GO Info
- Formation: July 1972
- Dissolved: September 1995
- Type: LGBT organization based in Ottawa, Ontario, Canada
- Legal status: inactive
- Purpose: advocate and public voice, educator and network
- Headquarters: Ottawa, Ontario, Canada
- Region served: Ottawa, Ontario, Canada
- Official language: English, French

= GO Info =

Canadian LGBT newspaper

GO Info was a monthly newspaper for the lesbian, gay, bisexual and transgender communities in Ottawa, Ontario, Canada, from July 1972 to September 1995.

GO Info was a volunteer-operated newspaper that was established by "Gays of Ottawa", which experienced much change in its name reflecting the changing face of the community in which it served.
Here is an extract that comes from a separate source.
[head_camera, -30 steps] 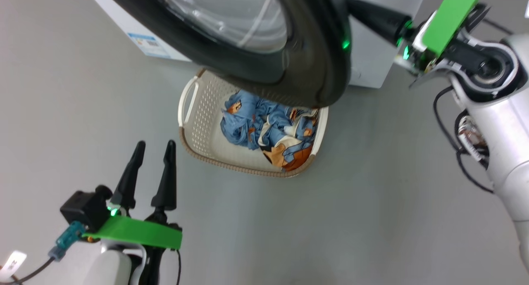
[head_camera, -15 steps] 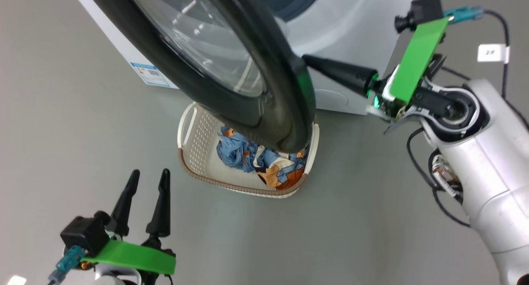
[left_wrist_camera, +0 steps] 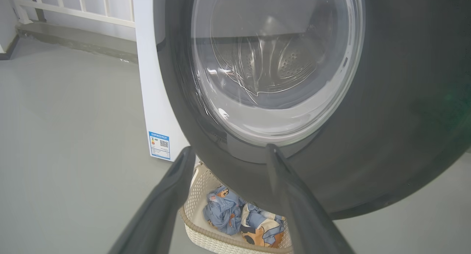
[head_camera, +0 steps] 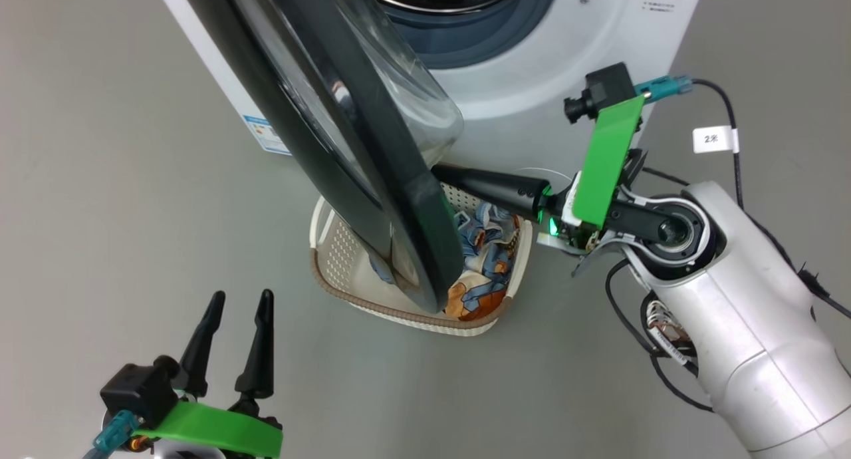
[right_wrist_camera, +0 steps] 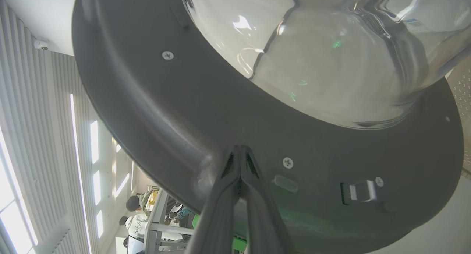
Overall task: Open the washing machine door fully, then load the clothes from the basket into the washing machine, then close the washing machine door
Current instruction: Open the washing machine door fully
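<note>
One washing machine is seen, white and boxy, standing on a grey floor. Its drum opening is uncovered at the top of the head view.

One washing machine door is counted: a wide black ring around a bulging clear glass bowl. It stands partly open, angled out from the machine's front, and its lower edge hangs above the basket, so that part of the basket is hidden in the head view.

One basket is set on the floor just in front of the machine, cream and perforated, with a brown woven-look rim.

The clothes are found inside the basket as one crumpled light-blue heap with orange and brown prints; how many garments make it up cannot be told.

Two grippers are counted. The right gripper is seen with both fingers pressed together and nothing between them, their tips set at the inner face of the door's ring, below the glass bowl. The left gripper is held low and to the left, well apart from the basket, its two fingers spread and empty.

One blue energy label is seen on the machine's side.
</note>
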Robot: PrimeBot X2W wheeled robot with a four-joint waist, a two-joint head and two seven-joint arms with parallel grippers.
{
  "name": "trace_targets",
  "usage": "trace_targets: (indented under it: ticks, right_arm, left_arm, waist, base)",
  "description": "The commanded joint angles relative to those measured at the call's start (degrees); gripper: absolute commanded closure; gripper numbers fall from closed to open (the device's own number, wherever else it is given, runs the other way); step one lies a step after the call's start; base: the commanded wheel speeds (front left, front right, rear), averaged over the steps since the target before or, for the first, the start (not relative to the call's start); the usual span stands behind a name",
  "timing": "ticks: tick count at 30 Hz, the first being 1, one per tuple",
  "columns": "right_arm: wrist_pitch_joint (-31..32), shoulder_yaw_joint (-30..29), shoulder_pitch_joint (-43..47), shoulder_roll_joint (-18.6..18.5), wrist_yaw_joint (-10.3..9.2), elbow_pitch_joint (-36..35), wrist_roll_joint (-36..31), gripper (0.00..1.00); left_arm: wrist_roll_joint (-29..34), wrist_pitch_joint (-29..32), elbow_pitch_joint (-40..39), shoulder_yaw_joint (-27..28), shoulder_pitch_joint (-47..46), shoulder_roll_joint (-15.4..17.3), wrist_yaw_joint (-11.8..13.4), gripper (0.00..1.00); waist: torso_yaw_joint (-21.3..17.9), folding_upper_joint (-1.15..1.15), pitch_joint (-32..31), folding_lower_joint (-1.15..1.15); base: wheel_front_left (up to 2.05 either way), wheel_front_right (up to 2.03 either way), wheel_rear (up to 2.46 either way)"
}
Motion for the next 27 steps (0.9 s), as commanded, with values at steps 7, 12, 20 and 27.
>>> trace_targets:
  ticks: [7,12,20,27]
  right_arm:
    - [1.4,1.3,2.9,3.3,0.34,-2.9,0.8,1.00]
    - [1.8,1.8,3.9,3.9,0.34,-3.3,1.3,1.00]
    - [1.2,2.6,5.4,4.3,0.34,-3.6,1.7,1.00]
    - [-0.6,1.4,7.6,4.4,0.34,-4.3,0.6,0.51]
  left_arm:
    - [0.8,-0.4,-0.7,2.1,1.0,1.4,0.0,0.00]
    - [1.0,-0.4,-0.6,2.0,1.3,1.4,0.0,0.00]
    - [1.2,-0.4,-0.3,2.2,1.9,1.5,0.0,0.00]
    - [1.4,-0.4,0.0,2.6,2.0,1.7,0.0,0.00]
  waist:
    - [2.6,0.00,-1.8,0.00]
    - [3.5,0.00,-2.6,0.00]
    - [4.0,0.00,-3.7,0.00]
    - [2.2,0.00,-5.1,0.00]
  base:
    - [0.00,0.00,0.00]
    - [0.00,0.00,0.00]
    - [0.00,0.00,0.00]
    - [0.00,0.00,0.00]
In the mid-1980s, the organization became the "Association of Lesbians and Gays of Ottawa". In a resolution passed in the mid-1990s, the name of the supporting organization was again changed to the "Association of Lesbians, Gays, and Bisexuals of Ottawa".

GO Info, like its supporting organization, changed as well. When Xtra! magazine from Toronto launched an Ottawa edition, Capital Xtra!, in 1993, GO Info tried to become more competitive in content, and to solicit corporate advertising.

In September 1995, Go Info ceased publication.